FSMC + DMA? « LeafLabs Garden

LeafLabs Garden » Support » Maple IDE Support

FSMC + DMA?

(8 posts) (3 voices)

Started 2 years ago by robodude666
Latest reply from robodude666

robodude666
Member

Howdy,

Finally decided to try out the Maple Native's FSMC test example, and am pretty impressed by the performance... Write access is only at 6.49 MHz, but that's for writing 16-bit words which comes out to 12.37 MBps (512K x 16bit values in 80,758 microseconds); not too bad. Reading the entire 512K locations, one value at a time takes 255ms.... which is pretty slow.

So, I was wondering can you take advantage of the DMA channels to read/write to/from the FSMC controller? I read through the RM0008 reference manual, and didn't see FSMC listed as a possible DMA option.

Unrelated - kind of - is it possible to use a DMA channel to transfer data two different areas of a single FSMC bank without first buffering the data on the STM32's SRAM. And, is it also possible to transfer data directly between FSMC and a parallel bus and FSMC and an SPI bus?

Thanks!,
-robodude666

Posted 2 years ago #
gbulmer
Moderator

robodude666 - I don't have a Maple Native, so I have never tried accessing the FSMC with DMA.

However, the memory on the STM32's FSMC is memory from the processors perspective.

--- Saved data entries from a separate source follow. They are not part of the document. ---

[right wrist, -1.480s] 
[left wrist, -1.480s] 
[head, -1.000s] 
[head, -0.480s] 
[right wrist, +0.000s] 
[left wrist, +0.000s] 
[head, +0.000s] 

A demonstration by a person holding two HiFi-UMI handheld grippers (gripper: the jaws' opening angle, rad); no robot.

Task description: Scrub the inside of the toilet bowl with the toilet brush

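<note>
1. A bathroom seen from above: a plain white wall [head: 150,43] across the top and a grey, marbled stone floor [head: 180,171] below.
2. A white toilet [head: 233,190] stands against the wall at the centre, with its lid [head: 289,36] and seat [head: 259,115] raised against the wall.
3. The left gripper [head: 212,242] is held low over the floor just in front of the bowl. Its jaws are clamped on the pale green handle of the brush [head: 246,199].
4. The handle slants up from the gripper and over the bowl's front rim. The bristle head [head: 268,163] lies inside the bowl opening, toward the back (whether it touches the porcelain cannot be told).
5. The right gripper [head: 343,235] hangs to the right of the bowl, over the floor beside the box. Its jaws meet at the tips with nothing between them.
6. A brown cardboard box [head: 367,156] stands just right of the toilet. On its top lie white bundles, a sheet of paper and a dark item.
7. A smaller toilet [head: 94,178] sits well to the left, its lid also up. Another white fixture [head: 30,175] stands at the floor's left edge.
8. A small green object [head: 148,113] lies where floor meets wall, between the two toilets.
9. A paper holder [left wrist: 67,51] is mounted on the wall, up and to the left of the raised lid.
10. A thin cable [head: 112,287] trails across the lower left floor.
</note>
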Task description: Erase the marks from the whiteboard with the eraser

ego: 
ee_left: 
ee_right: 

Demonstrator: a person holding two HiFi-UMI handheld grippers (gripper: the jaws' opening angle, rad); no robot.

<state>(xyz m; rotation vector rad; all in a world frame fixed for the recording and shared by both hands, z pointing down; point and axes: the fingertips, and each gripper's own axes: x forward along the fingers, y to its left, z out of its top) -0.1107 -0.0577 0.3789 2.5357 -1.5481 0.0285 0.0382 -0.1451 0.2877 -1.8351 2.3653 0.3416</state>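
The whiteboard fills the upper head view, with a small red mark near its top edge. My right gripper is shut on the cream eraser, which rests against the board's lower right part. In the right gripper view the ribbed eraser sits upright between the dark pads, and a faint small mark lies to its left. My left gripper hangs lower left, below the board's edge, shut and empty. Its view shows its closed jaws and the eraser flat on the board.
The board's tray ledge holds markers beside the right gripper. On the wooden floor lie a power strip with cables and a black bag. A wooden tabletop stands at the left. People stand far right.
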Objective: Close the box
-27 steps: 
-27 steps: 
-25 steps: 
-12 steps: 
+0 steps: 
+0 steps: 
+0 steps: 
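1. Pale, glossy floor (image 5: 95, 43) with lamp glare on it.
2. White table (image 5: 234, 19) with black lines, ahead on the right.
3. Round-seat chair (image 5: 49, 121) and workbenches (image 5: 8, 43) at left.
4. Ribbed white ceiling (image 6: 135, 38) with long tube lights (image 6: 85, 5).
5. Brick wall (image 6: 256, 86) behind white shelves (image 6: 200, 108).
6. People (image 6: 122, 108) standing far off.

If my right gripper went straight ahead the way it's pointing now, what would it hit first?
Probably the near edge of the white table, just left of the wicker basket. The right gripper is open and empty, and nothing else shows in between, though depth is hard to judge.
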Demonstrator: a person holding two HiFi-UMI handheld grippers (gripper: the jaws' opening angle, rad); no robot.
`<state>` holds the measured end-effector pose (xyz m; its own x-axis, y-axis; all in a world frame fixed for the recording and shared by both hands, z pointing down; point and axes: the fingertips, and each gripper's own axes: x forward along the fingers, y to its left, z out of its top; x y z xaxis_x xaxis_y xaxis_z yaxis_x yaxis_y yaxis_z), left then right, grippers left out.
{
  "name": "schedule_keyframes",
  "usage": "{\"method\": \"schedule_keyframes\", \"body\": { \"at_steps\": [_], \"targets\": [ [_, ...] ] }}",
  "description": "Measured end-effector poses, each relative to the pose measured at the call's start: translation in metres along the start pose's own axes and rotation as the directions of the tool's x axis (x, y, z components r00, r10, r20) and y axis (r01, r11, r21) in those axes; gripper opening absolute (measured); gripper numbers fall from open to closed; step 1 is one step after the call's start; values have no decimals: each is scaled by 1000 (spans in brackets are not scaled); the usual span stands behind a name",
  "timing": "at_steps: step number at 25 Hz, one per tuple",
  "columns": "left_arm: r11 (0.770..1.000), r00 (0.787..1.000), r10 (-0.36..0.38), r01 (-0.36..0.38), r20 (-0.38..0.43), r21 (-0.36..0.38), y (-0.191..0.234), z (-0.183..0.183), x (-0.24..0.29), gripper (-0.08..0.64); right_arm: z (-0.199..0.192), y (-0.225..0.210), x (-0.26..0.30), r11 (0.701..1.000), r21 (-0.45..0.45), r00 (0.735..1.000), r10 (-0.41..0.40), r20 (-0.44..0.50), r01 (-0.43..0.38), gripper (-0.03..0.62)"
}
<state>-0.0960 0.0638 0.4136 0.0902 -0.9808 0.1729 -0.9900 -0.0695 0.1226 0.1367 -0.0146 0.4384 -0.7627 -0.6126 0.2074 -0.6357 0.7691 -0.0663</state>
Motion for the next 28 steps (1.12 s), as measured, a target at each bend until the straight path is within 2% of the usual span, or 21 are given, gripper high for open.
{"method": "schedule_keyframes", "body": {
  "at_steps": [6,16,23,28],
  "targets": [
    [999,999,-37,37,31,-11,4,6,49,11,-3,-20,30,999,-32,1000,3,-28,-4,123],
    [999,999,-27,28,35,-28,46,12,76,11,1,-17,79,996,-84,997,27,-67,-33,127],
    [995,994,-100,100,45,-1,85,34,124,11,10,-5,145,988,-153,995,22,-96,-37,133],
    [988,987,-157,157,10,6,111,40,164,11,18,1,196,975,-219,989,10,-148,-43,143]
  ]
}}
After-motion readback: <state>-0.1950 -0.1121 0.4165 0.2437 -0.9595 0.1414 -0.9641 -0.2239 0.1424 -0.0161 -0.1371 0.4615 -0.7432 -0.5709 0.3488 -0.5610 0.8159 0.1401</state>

The FSMC's job is to make the external chips behave like memory from the processors perspective. That memory has an address and the FSMC has a 32-bit wide buffer to make read and write transactions look like normal memory accesses to the processor. So I would expect memory on the DSMC to look like memory to the DMA controller too.

Looking at R0008 ...

section 13.2 "DMA main features" describes the Direct memory access (DMA) features:
● Memory-to-memory transfer
● Peripheral-to-memory and memory-to-peripheral, and peripheral-to-peripheral transfers
● Access to Flash, SRAM, APB1, APB2 and AHB peripherals as source and destination

The memory on the FSMC is accessed across the AHB

Further, in section 21.3 "AHB interface" it describes the errors that the FSMC can raise, and it says:
The effect of this AHB error depends on the AHB master which has attempted the R/W access:
● If it is the Cortex™-M3 CPU, a hard fault interrupt is generated
● If is a DMA, a DMA transfer error is generated and the corresponding DMA channel is automatically disabled.

I interpret that as saying the FSMC makes external memory behave the same for both the processor and DMA controllers.

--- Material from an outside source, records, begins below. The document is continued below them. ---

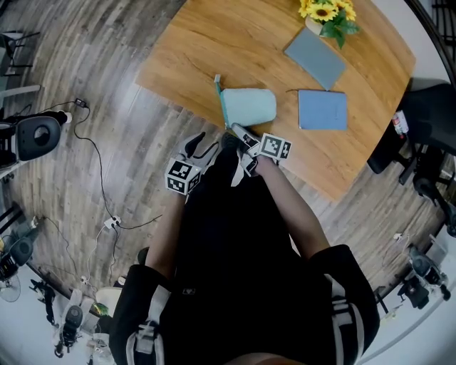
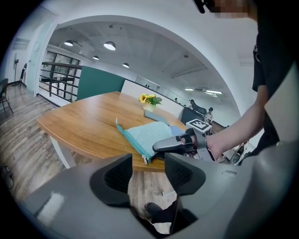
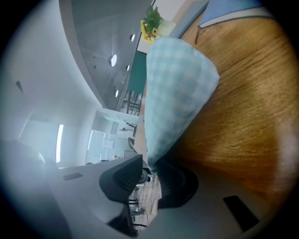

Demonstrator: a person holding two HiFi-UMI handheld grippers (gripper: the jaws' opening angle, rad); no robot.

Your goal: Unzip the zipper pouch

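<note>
Right gripper view: right gripper (image 3: 150,170) closed on near corner of pouch (image 3: 177,88); cloth pinched between both jaws, rest of pouch fanning away over table (image 3: 243,116).
Left gripper view: left gripper (image 2: 147,170) with jaws apart, only wood floor (image 2: 145,186) showing in the gap; held off table edge, near pouch but not touching it.
Grippers together: side by side at near edge of table, left one lower and over floor, right one reaching onto pouch corner.
Pouch: light teal, checked weave, lying flat near table's near edge, gripped corner sticking past the edge.
Zipper (image 1: 221,101): darker teal strip along pouch's left side in head view; pull tab (image 2: 145,159) hanging at near corner, just beside right gripper's jaws.
Right of pouch: blue notebook (image 1: 322,110), just beside, apart from it.
Farther back: grey notebook (image 1: 315,57), then sunflowers (image 1: 326,11) at far edge.
</note>
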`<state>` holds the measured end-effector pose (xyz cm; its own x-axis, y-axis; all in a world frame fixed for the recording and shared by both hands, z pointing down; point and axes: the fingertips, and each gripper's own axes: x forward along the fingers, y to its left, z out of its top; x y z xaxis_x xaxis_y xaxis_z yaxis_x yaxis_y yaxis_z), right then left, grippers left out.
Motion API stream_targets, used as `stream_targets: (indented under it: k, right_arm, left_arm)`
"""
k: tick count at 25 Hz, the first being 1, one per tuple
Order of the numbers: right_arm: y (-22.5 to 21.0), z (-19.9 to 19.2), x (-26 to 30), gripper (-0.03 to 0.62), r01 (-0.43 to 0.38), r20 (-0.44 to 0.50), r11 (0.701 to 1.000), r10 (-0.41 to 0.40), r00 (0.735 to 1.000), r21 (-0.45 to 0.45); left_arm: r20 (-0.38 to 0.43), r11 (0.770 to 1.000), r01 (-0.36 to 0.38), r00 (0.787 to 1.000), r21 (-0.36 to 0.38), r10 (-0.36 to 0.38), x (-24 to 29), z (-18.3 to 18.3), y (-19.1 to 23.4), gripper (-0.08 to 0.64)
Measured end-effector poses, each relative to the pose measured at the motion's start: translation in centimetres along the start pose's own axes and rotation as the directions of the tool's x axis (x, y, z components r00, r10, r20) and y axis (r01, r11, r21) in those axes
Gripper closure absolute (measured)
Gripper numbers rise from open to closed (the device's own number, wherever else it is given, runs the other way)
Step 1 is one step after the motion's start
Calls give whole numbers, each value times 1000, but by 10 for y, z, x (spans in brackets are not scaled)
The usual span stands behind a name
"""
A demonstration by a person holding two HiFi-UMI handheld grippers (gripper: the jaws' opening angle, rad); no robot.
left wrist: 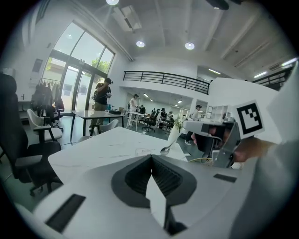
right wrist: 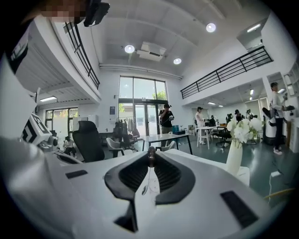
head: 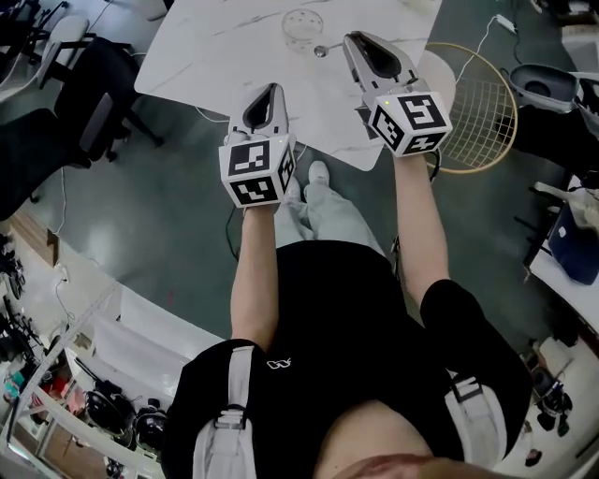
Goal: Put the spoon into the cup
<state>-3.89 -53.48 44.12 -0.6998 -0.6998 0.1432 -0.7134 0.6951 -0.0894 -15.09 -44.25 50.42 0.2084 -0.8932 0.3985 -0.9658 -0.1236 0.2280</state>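
A clear glass cup stands near the far edge of the white marble table. My right gripper is shut on the handle of a metal spoon, whose bowl hangs just right of the cup and nearer to me. In the right gripper view the spoon shows as a dark tip between the closed jaws of the right gripper. The left gripper view shows the spoon beside the faint cup. My left gripper hovers over the table's near edge, shut and empty; its jaw tips meet.
A round gold wire-mesh object leans beside the table's right side. Black office chairs stand at the left. A white vase with flowers stands to the right in the right gripper view. People stand far off in the hall.
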Motion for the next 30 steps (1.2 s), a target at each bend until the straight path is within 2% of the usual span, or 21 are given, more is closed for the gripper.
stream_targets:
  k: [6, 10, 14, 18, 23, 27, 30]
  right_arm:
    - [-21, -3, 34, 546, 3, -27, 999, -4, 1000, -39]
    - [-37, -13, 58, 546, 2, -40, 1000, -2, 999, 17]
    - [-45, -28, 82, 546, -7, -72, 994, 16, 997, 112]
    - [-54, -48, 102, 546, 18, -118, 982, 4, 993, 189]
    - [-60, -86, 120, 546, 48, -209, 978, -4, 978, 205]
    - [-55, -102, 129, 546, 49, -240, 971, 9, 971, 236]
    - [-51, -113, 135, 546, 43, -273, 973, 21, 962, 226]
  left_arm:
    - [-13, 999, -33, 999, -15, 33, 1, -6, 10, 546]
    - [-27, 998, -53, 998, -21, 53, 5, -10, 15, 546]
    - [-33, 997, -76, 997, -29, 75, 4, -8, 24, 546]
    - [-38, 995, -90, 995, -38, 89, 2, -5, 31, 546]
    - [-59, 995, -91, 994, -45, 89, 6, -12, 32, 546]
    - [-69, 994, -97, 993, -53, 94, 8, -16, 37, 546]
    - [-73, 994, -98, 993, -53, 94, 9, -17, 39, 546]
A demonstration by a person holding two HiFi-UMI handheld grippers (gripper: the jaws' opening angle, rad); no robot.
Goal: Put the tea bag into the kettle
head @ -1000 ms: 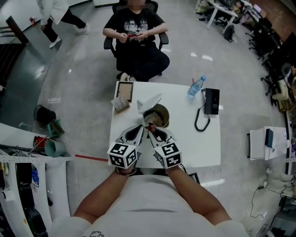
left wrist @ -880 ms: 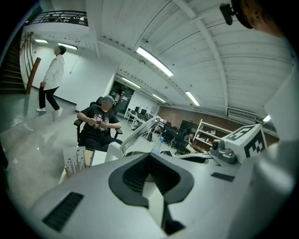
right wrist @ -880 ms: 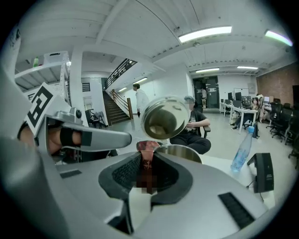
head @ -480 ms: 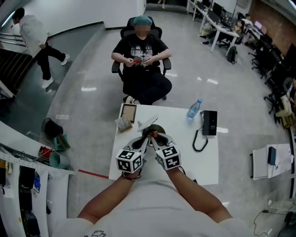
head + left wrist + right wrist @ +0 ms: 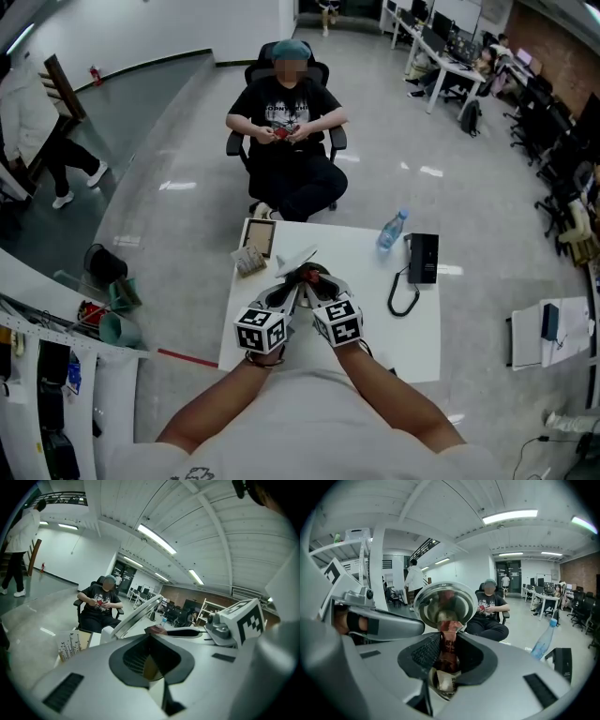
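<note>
Currently right tool (image 5: 315, 278) pinches the red tea bag (image 5: 449, 645) upright, jaws narrow and just easing wider, directly over the kettle (image 5: 445, 603), whose mirrored lid stands raised just ahead of it. Left tool (image 5: 287, 285) sits close beside, jaws together, above the white desk (image 5: 412, 328)

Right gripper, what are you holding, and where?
The right gripper pinches the red tea bag by its near part; the far end pokes out past the jaws.
</note>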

Hence, I think FSMC memory can be used in the same way as STM32's internal RAM. I think you could test this. Set up a DMA transfer between memory blocks or to/from a peripheral using internal RAM, then run the same transfer but to memory in the FSMC address range.

FSMC-attached memory is only 8 or 16 bits wide. The FSMC peripheral manual does seem to suggest that access to the AHB bus might be blocked while a 32 bit transfer is assembled from multiple FSMC-external-memory transfers. You might want to avoid that by doing one or two byte transfers.

Posted 2 years ago #

robodude666
Member

gbulmer,

Excellent point! I forgot completely that FSMC-accessed RAM is designed to appear as a regular memory address. In which case, you should be able to do a regular memory-to-memory transfer and the STM32 will figure out everything needed to get that done.

I'll try it out, and report back!

EDIT: Oh brother! I forgot libmaple transitioned over to "tubes" while I was dealing with life. Time to read some source code comments! This might take longer than I thought.

EDIT2:

While trying to figure out how to use the new DMA tubes I ran across this in the libmaple source code:

enum dma_atype _dma_addr_type(__io void *addr) {
    switch (stm32_block_purpose((void*)addr)) {
    /* Notice we're treating the code block as memory here.  That's
     * correct for addresses in Flash and in [0x0, 0x7FFFFFF]
     * (provided that those addresses are aliased to Flash, SRAM, or
     * FSMC, depending on BOOT[01] and possibly SYSCFG_MEMRMP). It's
     * not correct for other addresses in the code block, but those
     * will (hopefully) just fail-fast with transfer or bus errors. If
     * lots of people get confused, it might be worth being more
     * careful here. */
    case STM32_BLOCK_CODE:      /* Fall through */
    case STM32_BLOCK_SRAM:      /* ... */
    case STM32_BLOCK_FSMC_1_2:  /* ... */
    case STM32_BLOCK_FSMC_3_4:
        return DMA_ATYPE_MEM;
    case STM32_BLOCK_PERIPH:
        return DMA_ATYPE_PER;
    case STM32_BLOCK_FSMC_REG:        /* Fall through */
        /* Is this right? I can't think of a reason to DMA into or out
         * of the FSMC registers. [mbolivar]  */
    case STM32_BLOCK_UNUSED:          /* ... */
    case STM32_BLOCK_CORTEX_INTERNAL: /* ... */
        return DMA_ATYPE_OTHER;
    default:
        ASSERT(0);              /* Can't happen */
        return DMA_ATYPE_OTHER;
    }
}

SRAM and FSMC Banks 1 - 4 are all treated as a memory transfer. Looking good towards being able to do a simple memory-to-memory transfer so far.

Thanks,
-robodude666

Posted 2 years ago #

robodude666
Member

Yup.

I can confirm that you're able to use the FSMC address as your source/destination in a DMA transfer.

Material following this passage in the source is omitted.